The terms and conditions of equity awards are determined on an annual basis. If you receive an award in a given year, its terms will be set out in an award agreement, which you will be required to accept in order for the award to take effect.
[18] The applicant’s position is that all of his income is included within his T4, which has been produced. He states his offer of employment fully sets out the particulars of his compensation. He states that there are no non-taxable components to his income, and that all sources of income, including his salary and bonus, are fully disclosed.
[19] He further states he has no stock options and that he has no discretionary option to defer the receipt of any party of his bonus. He says neither the amount, the format, or the payout date of his bonus is discretionary to him; it is determined solely by Manulife.

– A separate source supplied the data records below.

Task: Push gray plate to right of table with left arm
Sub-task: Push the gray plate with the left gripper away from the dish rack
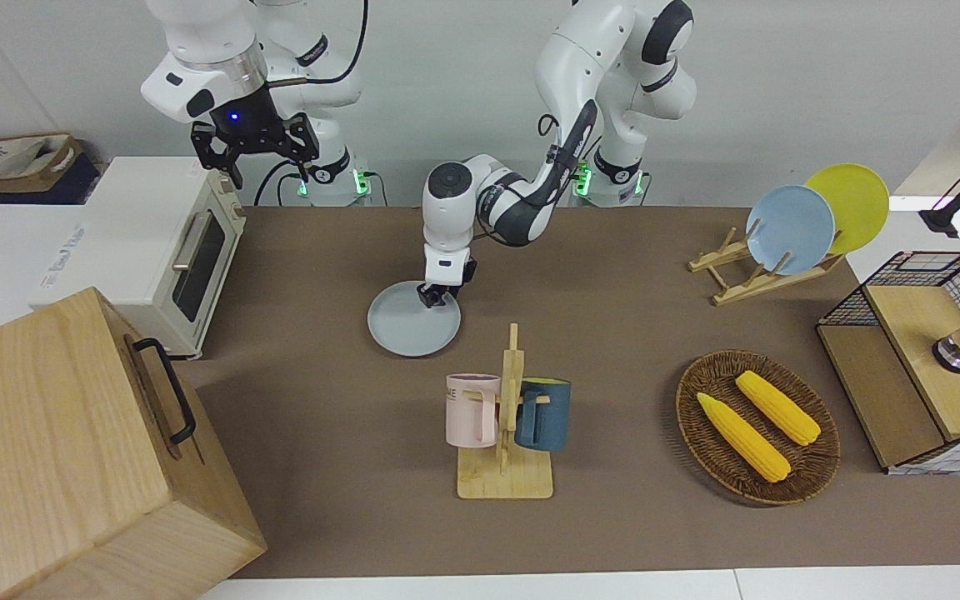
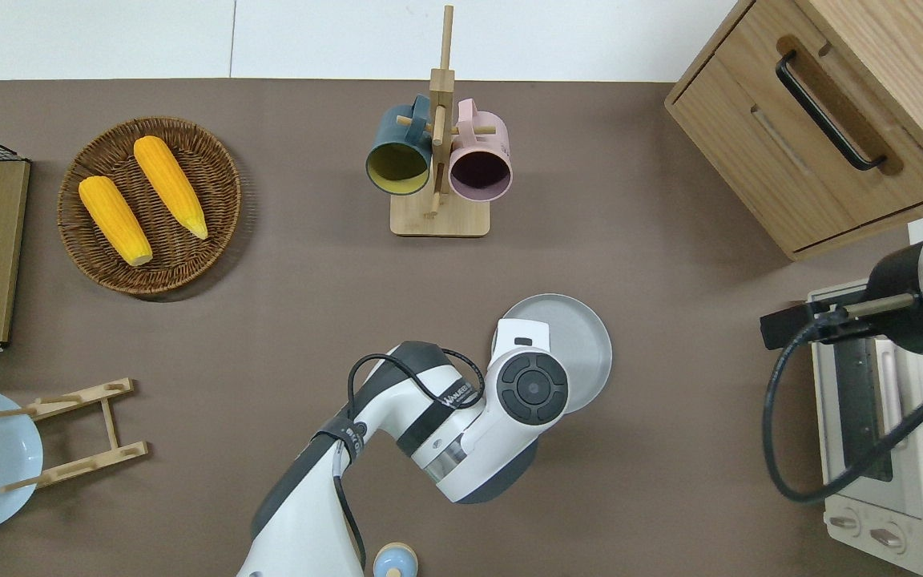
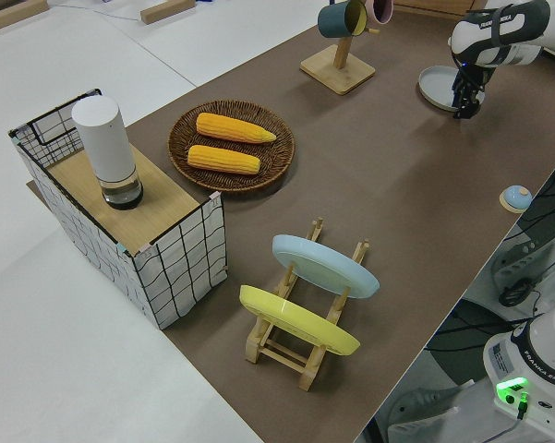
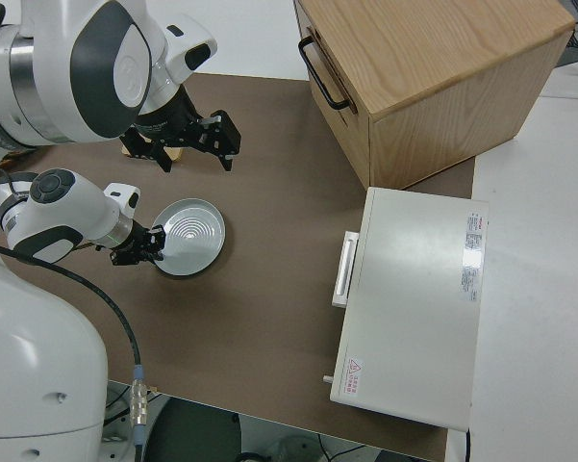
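The gray plate (image 1: 407, 327) (image 2: 578, 340) lies flat on the brown table (image 2: 670, 264), nearer to the robots than the mug rack. My left gripper (image 1: 437, 297) is shut and empty. It is low at the plate's rim, on the side nearest the robots and toward the left arm's end, as the right side view (image 4: 146, 245) shows. In the overhead view the left arm's wrist (image 2: 532, 389) hides the gripper and part of the plate. The right arm is parked with its gripper (image 1: 255, 148) open.
A wooden mug rack (image 2: 439, 216) with a pink and a dark-blue mug stands farther from the robots. A wooden cabinet (image 2: 822, 120) and a white toaster oven (image 2: 878, 449) stand at the right arm's end. A corn basket (image 2: 225, 188) and a plate rack (image 1: 747, 279) stand toward the left arm's end.
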`<state>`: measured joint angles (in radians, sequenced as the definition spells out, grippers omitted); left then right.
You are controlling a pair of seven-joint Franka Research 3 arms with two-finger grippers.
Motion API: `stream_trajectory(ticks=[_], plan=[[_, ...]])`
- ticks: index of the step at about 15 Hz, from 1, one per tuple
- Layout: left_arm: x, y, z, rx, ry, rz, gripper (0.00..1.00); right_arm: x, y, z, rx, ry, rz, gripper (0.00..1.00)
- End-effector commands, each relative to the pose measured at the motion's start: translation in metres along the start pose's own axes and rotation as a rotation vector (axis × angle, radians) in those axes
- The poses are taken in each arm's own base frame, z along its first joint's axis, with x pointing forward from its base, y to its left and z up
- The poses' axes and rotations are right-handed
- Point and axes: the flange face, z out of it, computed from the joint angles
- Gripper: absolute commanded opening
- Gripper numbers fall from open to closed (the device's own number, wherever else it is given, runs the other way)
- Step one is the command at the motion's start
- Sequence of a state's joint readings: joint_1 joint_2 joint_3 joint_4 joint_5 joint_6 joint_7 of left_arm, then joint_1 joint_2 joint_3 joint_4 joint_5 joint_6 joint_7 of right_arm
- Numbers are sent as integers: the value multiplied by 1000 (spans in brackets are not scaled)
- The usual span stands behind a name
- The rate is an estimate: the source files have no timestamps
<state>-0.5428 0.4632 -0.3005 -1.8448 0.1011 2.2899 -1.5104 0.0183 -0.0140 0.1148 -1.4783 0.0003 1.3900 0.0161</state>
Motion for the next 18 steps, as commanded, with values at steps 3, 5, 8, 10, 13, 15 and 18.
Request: stream_trajectory(ticks=[3, 5, 8, 10, 13, 15, 18], plan=[[11, 15, -6, 86, 9, 63, 995, -3, 2, -4, 4, -4, 16, 983], [11, 17, -13, 92, 1, 67, 995, -3, 1, -4, 5, -4, 15, 983], [11, 19, -30, 116, -8, 61, 995, -3, 1, -4, 5, -4, 16, 983], [12, 19, -46, 136, -19, 55, 995, -3, 1, -4, 4, -4, 15, 983], [27, 8, -92, 121, -75, 112, 995, -3, 1, -4, 5, -4, 16, 983], [47, -10, -129, 128, -113, 197, 995, -3, 1, -4, 5, -4, 16, 983], [86, -42, -180, 134, -115, 270, 995, -3, 1, -4, 5, -4, 16, 983]])
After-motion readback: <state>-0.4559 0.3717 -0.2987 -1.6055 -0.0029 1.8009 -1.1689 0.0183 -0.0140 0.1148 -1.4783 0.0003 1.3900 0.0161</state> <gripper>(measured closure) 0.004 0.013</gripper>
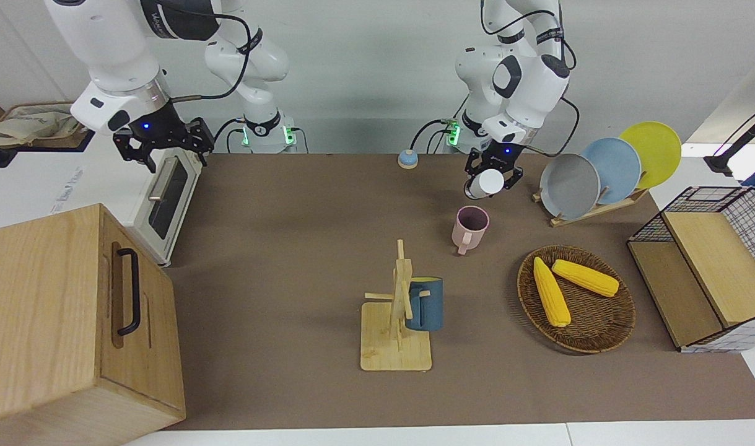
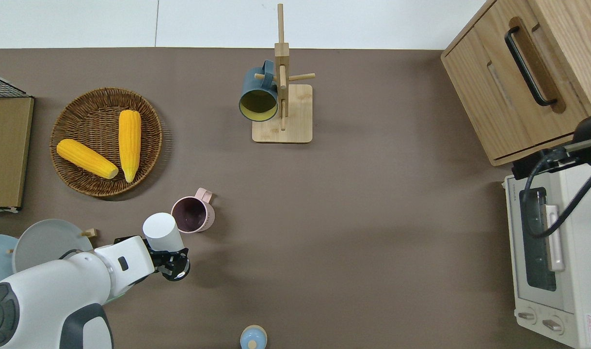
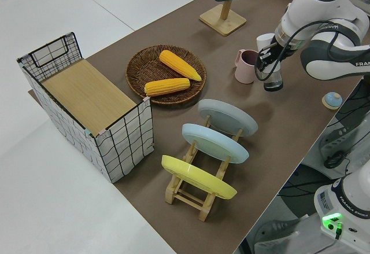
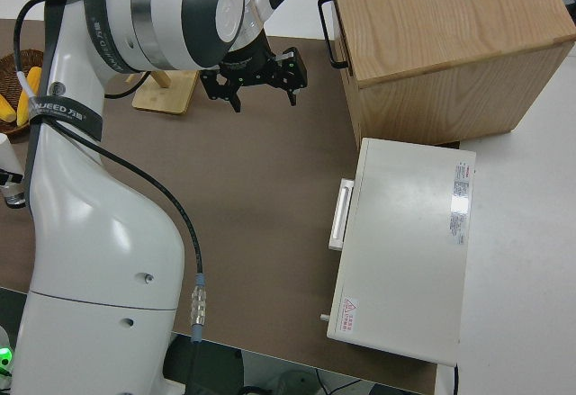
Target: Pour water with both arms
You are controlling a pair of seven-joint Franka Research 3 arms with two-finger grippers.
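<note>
The left gripper [image 2: 171, 256] is clamped on a tilted white bottle [image 2: 161, 231], whose raised end sits at about seven o'clock from the pink mug [image 2: 192, 214] and nearly meets its rim. The mug stands upright on the brown table [image 2: 373, 218], handle pointing to one o'clock overhead. The right gripper [image 1: 161, 144] hangs with its jaws apart over the white toaster oven [image 1: 160, 198]. Farther out, a blue mug [image 2: 259, 94] hangs on the wooden mug tree [image 2: 281, 97].

Mug [image 2: 192, 214] betw. corn basket [image 2: 152, 145] & bell [image 2: 253, 337], nearer robots than mug rack [image 2: 295, 131]
</note>
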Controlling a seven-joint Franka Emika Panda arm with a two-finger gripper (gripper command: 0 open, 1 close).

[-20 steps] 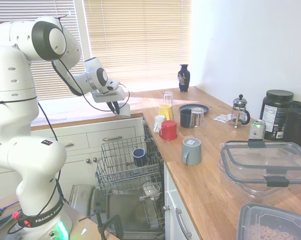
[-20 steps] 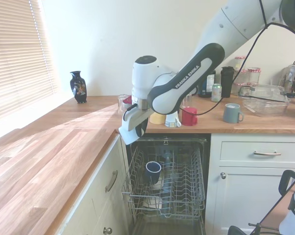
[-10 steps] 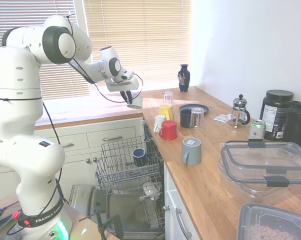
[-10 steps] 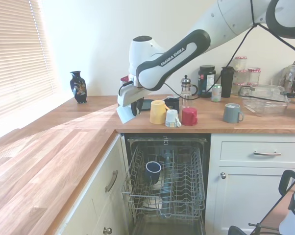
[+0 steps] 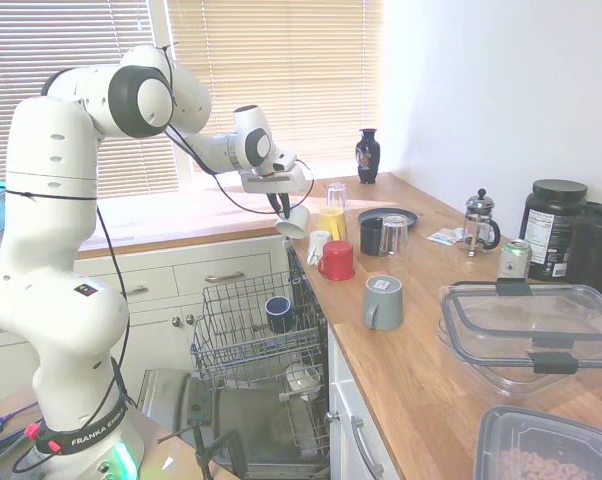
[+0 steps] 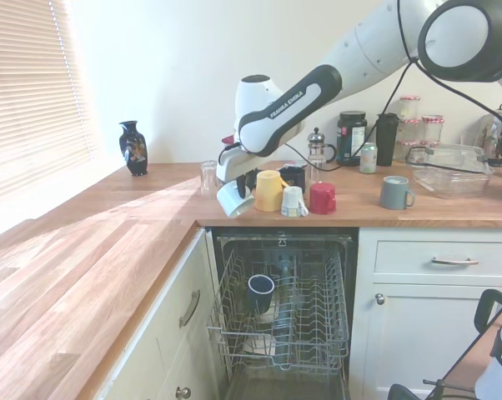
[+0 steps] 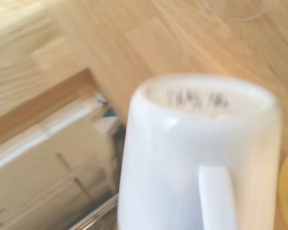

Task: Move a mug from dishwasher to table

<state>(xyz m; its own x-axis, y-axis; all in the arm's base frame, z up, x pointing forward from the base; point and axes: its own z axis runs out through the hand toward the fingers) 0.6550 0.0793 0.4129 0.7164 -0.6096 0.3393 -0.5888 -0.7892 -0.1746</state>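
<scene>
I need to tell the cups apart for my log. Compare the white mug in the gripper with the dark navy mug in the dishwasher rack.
The white mug hangs tilted in the gripper above the table edge; the navy mug lies on its side in the dishwasher rack. The white mug is pale all over; the navy mug is dark, with a lighter inside. Both look similar in size.
</scene>
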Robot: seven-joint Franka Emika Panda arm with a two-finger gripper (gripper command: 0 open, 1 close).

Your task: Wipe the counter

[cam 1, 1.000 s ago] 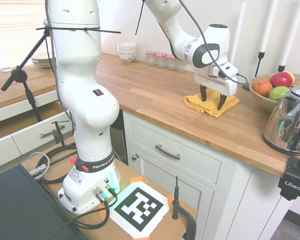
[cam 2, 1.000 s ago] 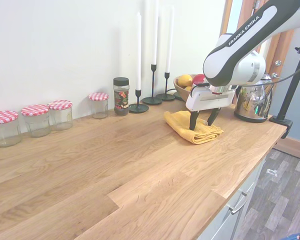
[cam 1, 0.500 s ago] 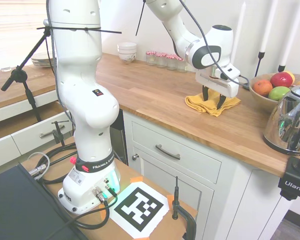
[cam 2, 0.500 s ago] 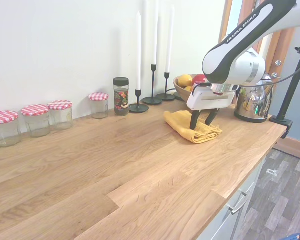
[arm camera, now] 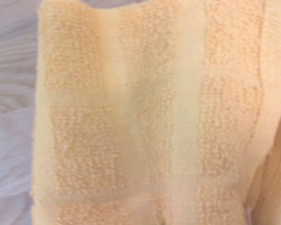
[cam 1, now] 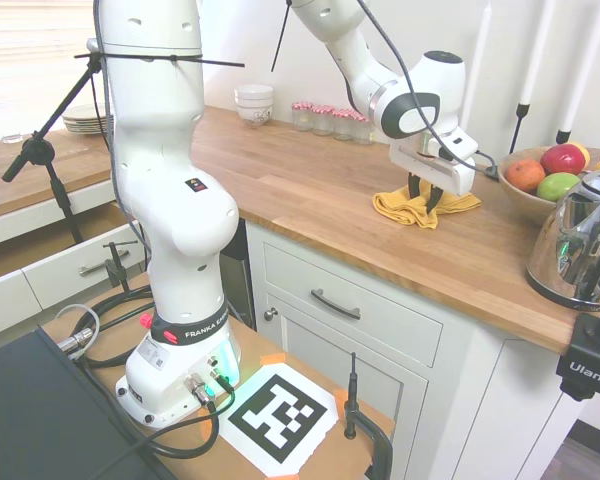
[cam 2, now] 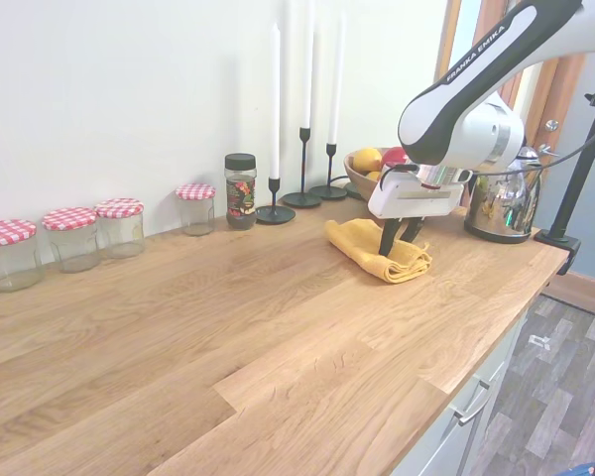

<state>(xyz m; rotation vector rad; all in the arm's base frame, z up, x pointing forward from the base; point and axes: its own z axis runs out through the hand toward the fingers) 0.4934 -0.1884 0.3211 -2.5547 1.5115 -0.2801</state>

[20] He specifically described three aspects of his compensation, other than his base salary and bonus, some of which is referenced under the Equity Awards portion of the offer of employment letter:
a. Long-term Incentive Plan (LTIP). This is a deferred cash award based on his and Manulife’s performance. He does not have the option to opt out and receive the award in cash instead. It is automatically invested in Manulife Investment Funds and is subject to a 3-year vesting period. He states this deferred cash award is not income, but an employment incentive that translates into income when conditions are met and once it vests. At vesting, the after-tax amount is paid through payroll and denoted on his paystub. b. Restricted Stock Units (RSU). They are a stock-based employee compensation. RSUs are restricted during the vesting period, which may last several years as an incentive to stay with the company. RSUs only translate into income when they vest, at which point 10% of the award is contributed to his Global Share Ownership Plan (GSOP), and the remainder is paid in cash, after tax, through regular payroll. c. Manulife’s Defined Contribution Pension Plan and the Executive Supplemental Defined Contribution Plan. The former is a defined pension plan in which he contributes a portion of his pensionable earnings (2% or 5%). The latter is a retirement incentive program whereby Manulife matches 10% of his earnings, and which only vests upon his retirement or when he leaves the company.
[21] He states all of his income is reflected in his line 150 income, and that the LTIP and RSU, once they are paid out in cash, will one day appear on his line 150 income.
[22] He states that as of April 1, 2022, he will be issued a company parking space that is taxable to his income in a monthly amount of $162.95. He also has use of a company cell phone, which he values at $50 per month. He will be attributing both to income and increasing his child support accordingly.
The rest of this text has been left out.